The singing was throughout of a very high standard. Stig Andersen and Soile Isokoski proved sure interpreters of their parts. One might at times have thought them just a little ‘safe’, but it is no mean achievement to have presented so musical and coherent a reading. Isokoski’s experience in Lieder-singing shone through; thought had clearly gone into every word and its relationship to the music. Andersen’s slightly elderly-sounding Heldentenor sounded quite appropriate to Waldemar; unlike so many of his ilk, he can sing the part and never resorted to barking. I do not think I have encountered a better Wood-dove than Monica Groop, her lament as plangently moving as it is possible to imagine and her storytelling impeccable. Ralf Lukas was an admirable Peasant, whilst Andreas Conrad was a truly Mime-like Klaus-Narr, bringing home the similarity to an extent I do not recall previously having appreciated. Barbara Sukowa was at least as excellent a Speaker as she was on Claudio Abbado’s superlative Vienna recording. Her text was so internalised that she could deliver it with a freedom, always intimately connected to the music, which apparently transcended any impression of rehearsal. It was a great pity, though, that the use of microphones was not only so clearly audible, but so crass that she sounded as if she were almost in an entirely different acoustic. Perhaps it is necessary, or advisable, to use microphones here, although I doubt it; if so, however, it really needs to be handled better. The choral singing was equally excellent, the Wild Hunt duly terrifying and ghostly – shades of the Dutchman, mediated very heavily by Götterdämmerung – whilst the sheer honest exultance of Schoenberg’s final hymn to the sun was captured ecstatically.

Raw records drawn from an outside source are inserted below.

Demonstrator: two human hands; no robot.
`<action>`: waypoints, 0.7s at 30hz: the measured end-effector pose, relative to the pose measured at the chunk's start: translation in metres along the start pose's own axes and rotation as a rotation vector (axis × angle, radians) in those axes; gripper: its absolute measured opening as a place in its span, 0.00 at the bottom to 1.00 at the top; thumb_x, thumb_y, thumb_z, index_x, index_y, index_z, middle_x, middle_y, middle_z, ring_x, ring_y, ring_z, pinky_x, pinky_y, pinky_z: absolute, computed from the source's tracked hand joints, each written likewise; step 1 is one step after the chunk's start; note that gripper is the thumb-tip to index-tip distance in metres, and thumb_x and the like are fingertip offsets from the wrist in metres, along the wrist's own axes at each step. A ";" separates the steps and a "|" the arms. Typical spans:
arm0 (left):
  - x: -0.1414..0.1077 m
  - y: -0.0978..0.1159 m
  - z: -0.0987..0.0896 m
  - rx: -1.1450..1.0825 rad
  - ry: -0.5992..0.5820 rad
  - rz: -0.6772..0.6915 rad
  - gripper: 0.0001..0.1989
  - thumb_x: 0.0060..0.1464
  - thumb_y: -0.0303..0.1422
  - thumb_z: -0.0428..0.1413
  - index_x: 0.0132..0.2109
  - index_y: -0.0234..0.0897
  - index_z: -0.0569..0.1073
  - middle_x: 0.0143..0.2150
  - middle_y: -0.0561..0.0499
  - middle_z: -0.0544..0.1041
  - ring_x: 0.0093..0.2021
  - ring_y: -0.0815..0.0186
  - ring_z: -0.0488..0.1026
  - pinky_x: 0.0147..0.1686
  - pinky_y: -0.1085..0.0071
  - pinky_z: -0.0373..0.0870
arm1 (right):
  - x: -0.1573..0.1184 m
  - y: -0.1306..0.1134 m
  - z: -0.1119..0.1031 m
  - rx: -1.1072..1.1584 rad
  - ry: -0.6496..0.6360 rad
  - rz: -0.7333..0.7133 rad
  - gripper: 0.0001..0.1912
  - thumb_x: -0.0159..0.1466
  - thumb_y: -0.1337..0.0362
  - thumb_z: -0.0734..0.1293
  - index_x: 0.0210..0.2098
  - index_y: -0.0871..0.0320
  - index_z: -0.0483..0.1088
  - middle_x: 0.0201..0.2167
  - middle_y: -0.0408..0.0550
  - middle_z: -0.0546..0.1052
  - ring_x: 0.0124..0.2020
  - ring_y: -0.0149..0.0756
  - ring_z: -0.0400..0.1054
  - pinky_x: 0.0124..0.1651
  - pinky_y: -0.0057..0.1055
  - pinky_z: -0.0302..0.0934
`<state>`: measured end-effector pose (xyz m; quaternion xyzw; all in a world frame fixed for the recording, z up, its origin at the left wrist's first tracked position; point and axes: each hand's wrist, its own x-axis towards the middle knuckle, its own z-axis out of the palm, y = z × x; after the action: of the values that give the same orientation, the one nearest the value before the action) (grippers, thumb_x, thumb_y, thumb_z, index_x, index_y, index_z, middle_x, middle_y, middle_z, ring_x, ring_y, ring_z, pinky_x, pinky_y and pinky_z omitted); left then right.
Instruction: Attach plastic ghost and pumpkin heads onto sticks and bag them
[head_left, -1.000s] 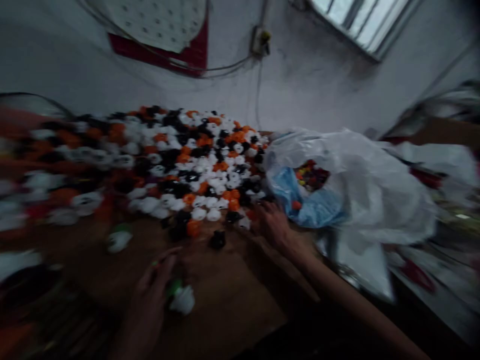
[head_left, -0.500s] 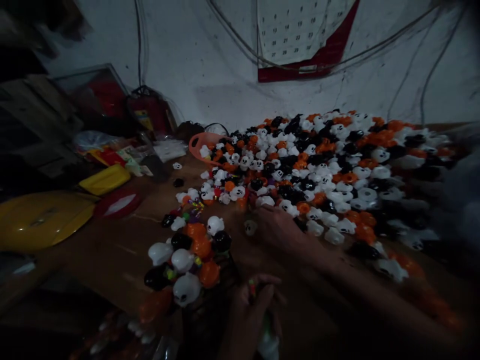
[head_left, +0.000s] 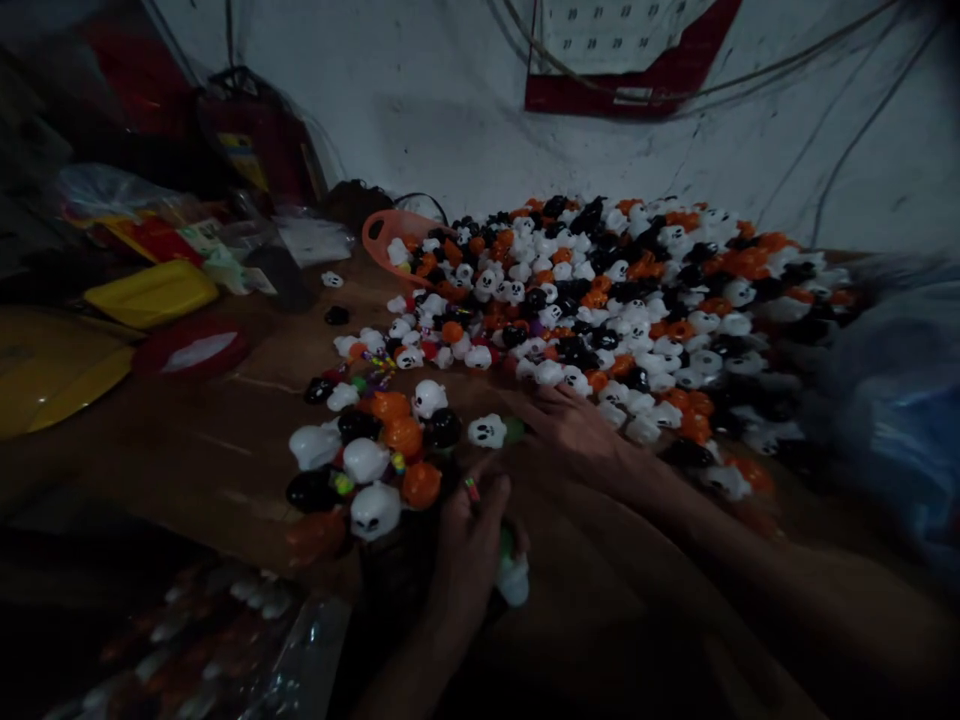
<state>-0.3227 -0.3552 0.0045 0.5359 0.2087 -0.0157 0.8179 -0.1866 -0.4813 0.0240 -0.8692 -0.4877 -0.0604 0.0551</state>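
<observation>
My left hand (head_left: 472,530) is closed around a white ghost-head piece with a green part (head_left: 514,578), which sticks out below the fingers. A tiny multicoloured piece (head_left: 471,488) shows by its thumb and forefinger. My right hand (head_left: 574,430) lies low over the table at the near edge of a large pile of white, black and orange heads (head_left: 637,330). Its fingers are stretched out, touching or close to the white heads. A white ghost head (head_left: 487,431) with a green end lies just left of those fingertips.
Larger white, black and orange heads (head_left: 365,460) form a cluster left of my hands. An orange basket (head_left: 382,245) lies at the pile's far left. Further left are a red lid (head_left: 187,350) and yellow containers (head_left: 150,295). A clear plastic bag (head_left: 900,400) stands right.
The camera view has tilted down and swung left to right a little. My left hand has moved up toward the ghost head with the green end, which now shows beside my right fingertips.
</observation>
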 end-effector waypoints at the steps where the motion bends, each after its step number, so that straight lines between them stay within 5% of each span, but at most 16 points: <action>1: 0.000 0.001 0.001 -0.009 0.001 0.003 0.27 0.52 0.43 0.56 0.56 0.38 0.61 0.28 0.55 0.70 0.14 0.76 0.61 0.13 0.80 0.56 | -0.016 -0.003 -0.005 0.028 0.010 0.018 0.09 0.65 0.64 0.60 0.41 0.60 0.69 0.37 0.52 0.74 0.44 0.42 0.63 0.51 0.39 0.54; 6: -0.004 -0.001 0.012 0.008 -0.125 0.019 0.24 0.52 0.47 0.55 0.52 0.38 0.64 0.28 0.56 0.68 0.14 0.77 0.63 0.12 0.80 0.55 | -0.088 -0.015 -0.017 0.201 0.037 0.203 0.11 0.65 0.62 0.60 0.43 0.56 0.71 0.39 0.49 0.75 0.38 0.36 0.69 0.39 0.29 0.59; 10: -0.008 -0.003 0.026 -0.020 -0.227 -0.062 0.18 0.50 0.46 0.58 0.40 0.37 0.66 0.24 0.58 0.65 0.14 0.76 0.62 0.12 0.81 0.54 | -0.120 -0.032 -0.017 0.313 0.077 0.249 0.17 0.64 0.65 0.60 0.52 0.54 0.66 0.43 0.49 0.74 0.44 0.38 0.68 0.44 0.31 0.61; 16: -0.019 -0.002 0.033 -0.010 -0.235 -0.109 0.16 0.52 0.44 0.57 0.39 0.38 0.64 0.20 0.60 0.66 0.12 0.76 0.60 0.11 0.81 0.52 | -0.134 -0.062 -0.016 0.597 0.240 0.343 0.20 0.63 0.71 0.57 0.54 0.56 0.64 0.42 0.51 0.73 0.40 0.36 0.69 0.43 0.31 0.64; 21: -0.023 -0.001 0.037 0.017 -0.234 0.045 0.14 0.55 0.42 0.54 0.39 0.36 0.67 0.23 0.57 0.68 0.15 0.76 0.62 0.12 0.81 0.52 | -0.127 -0.077 -0.023 0.737 0.283 0.419 0.16 0.65 0.67 0.57 0.51 0.58 0.65 0.43 0.53 0.73 0.40 0.38 0.69 0.44 0.35 0.64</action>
<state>-0.3321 -0.3933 0.0241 0.5418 0.0994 -0.0615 0.8323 -0.3194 -0.5517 0.0292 -0.8546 -0.2778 0.0116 0.4385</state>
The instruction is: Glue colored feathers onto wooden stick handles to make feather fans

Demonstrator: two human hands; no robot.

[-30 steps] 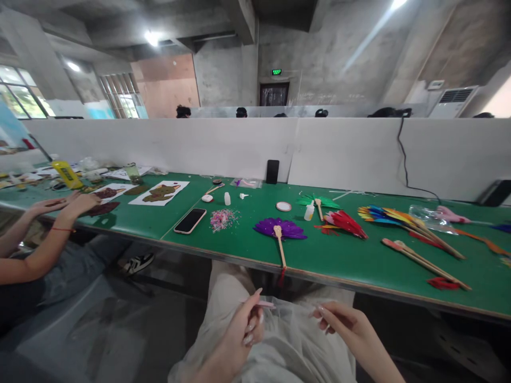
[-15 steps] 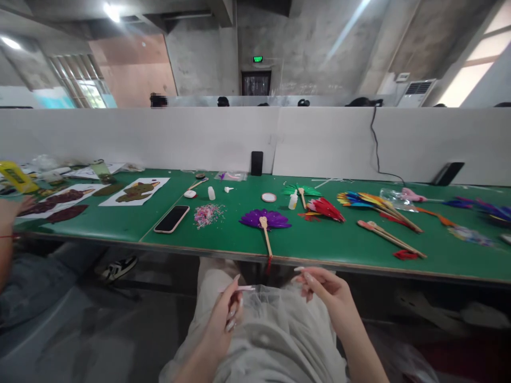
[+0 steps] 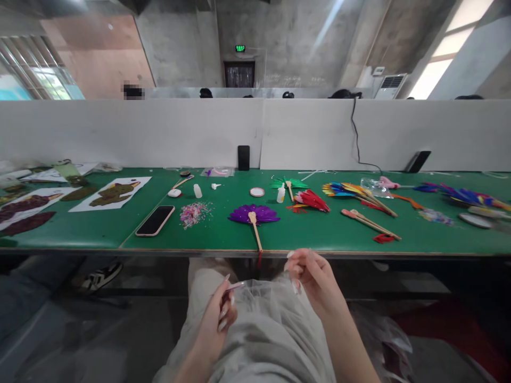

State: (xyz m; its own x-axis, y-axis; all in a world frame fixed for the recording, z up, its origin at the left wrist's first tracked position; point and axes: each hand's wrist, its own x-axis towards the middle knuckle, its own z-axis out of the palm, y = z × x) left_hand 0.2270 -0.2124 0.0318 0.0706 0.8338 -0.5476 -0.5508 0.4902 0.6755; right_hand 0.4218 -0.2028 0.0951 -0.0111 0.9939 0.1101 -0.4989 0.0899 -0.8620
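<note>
Over my lap, my left hand [image 3: 219, 314] is closed on a thin pale pink stick-like tool [image 3: 235, 285], whose tip points right; its exact kind is unclear. My right hand [image 3: 313, 279] is raised just below the table edge, fingers curled and thumb against them; anything between them is too small to make out. Clear plastic film [image 3: 265, 290] lies across my lap between the hands. On the table ahead is a purple feather fan [image 3: 254, 215] with a wooden handle, its red cord hanging over the edge. A pile of pink and multicoloured sequins [image 3: 194, 214] lies left of it.
A phone [image 3: 155, 221], a small white bottle [image 3: 197, 191] and a glue bottle [image 3: 281, 193] are on the green table [image 3: 215, 236]. A green fan [image 3: 289, 183], red feathers [image 3: 313, 201] and wooden handles [image 3: 371, 223] lie rightward. A white partition [image 3: 179, 133] stands behind.
The camera view has turned slightly right, so the table things appear further left. My right hand has risen a little toward the table edge. The left hand still holds the pink tool.
</note>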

It was a good idea to provide surtitles, rather than have everyone spending half the time at following the programme – often a line or two behind. However, the translation left more than a little to be desired, not so much in terms of accuracy as with respect to strange infelicities of style, unsure whether it was aiming at archaism or efficient modern rendering. The appearance of ‘Gurre-on-Sea’ was unfortunate, to say the least, evoking images of Clacton rather than Teutonic mystery. And the audience was sadly on typical form when it came to shuffling and coughing. Sometimes the latter is unavoidable, I know, but surely the woman sitting next to me could have waited a little longer than the end of the second bar. The shifting impressionistic textures of the Prelude suffered particularly in this regard. Yet such irritations remained minor in the face of so movingly assured a performance. If the rest of the series lives up to the expectations now engendered, London and various other European cities are in for a rare treat. Next stop: Verklärte Nacht and Zemlinsky’s Lyric Symphony.